Selection of a calibrant

In this tutorial we will see how to select a calibrant for a given experimental setup.

Experimental setup

The experimental setup is a classical protein crystallography setup with:

  • Large Pilatus 6M detector on a translation table

  • The small and intense beam of ~50 microns in size has a wavelength of 1 Angstrom

  • The detector is in normal condition: orthogonal to the beam and centered in the middle of the detector.

The scientist in charge of this beamline want to ensure all encoders are working properly and needs to validate the setup for distances between 10cm and 80cm. He will buy reference material from NIST but he does not know which calibrant is best suited for his setup. We will assume all reference material sold by NIST are equally suitable for ray position (no issue with grain size, …).
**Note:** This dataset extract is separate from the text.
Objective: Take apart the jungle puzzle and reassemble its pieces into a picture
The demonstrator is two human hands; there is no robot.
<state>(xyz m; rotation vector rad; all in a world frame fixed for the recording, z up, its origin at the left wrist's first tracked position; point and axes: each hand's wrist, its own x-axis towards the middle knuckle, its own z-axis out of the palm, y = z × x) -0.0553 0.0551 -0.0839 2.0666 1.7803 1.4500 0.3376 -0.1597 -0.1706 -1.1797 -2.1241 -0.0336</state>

The calibration works best in pyFAI if more than one Debye-Scherrer ring is seen on the detector.

Define the detector

[1]:
import time
start_time = time.perf_counter()
import pyFAI, pyFAI.detectors
print("PyFAI version", pyFAI.version)
dete = pyFAI.detectors.Pilatus6M()
print(dete)
PyFAI version 0.20.0-beta1
Detector Pilatus 6M      PixelSize= 1.720e-04, 1.720e-04 m

Select reference materials

The NIST sells different Standard Refrence Materials, among them Silicon (SRM640), Lanthanum hexaboride (SRM660), Alumina (SRM676) and Ceria (SRM674) are commonly used. Many other exists: Cr203, TiO2, Zn0, SiO2, … Evaluating them is left as an exercise.

[2]:
import pyFAI.calibrant
print(pyFAI.calibrant.ALL_CALIBRANTS)
Calibrants available: mock, LaB6_SRM660a, cristobaltite, Al, Si_SRM640, Si_SRM640a, ZnO, LaB6, quartz, NaCl, Si_SRM640e, Pt, Si, LaB6_SRM660b, Cr2O3, AgBh, Ni, PBBA, Si_SRM640c, Au, CuO, CeO2, alpha_Al2O3, CrOx, Si_SRM640b, Si_SRM640d, C14H30O, TiO2, LaB6_SRM660c

You may wonder where the names of the calibrant came from and how they have been established.

The name of all calibrant available in your version of pyFAI can be listed by just printing out the content of ALL_CALIBRANTS. New calibrant may have been added in pyFAI in more recent releases, just have a look at the developent web page.

Most of those calibrant files, which contain the d-spacing in Angstrom between Miller plans, have been prepared from the unit cell of the compount, found in publication. This publication is referenced in the header of the file. If one wishes to regenerate those files, the pyFAI.calibrant.Cell class may be used for.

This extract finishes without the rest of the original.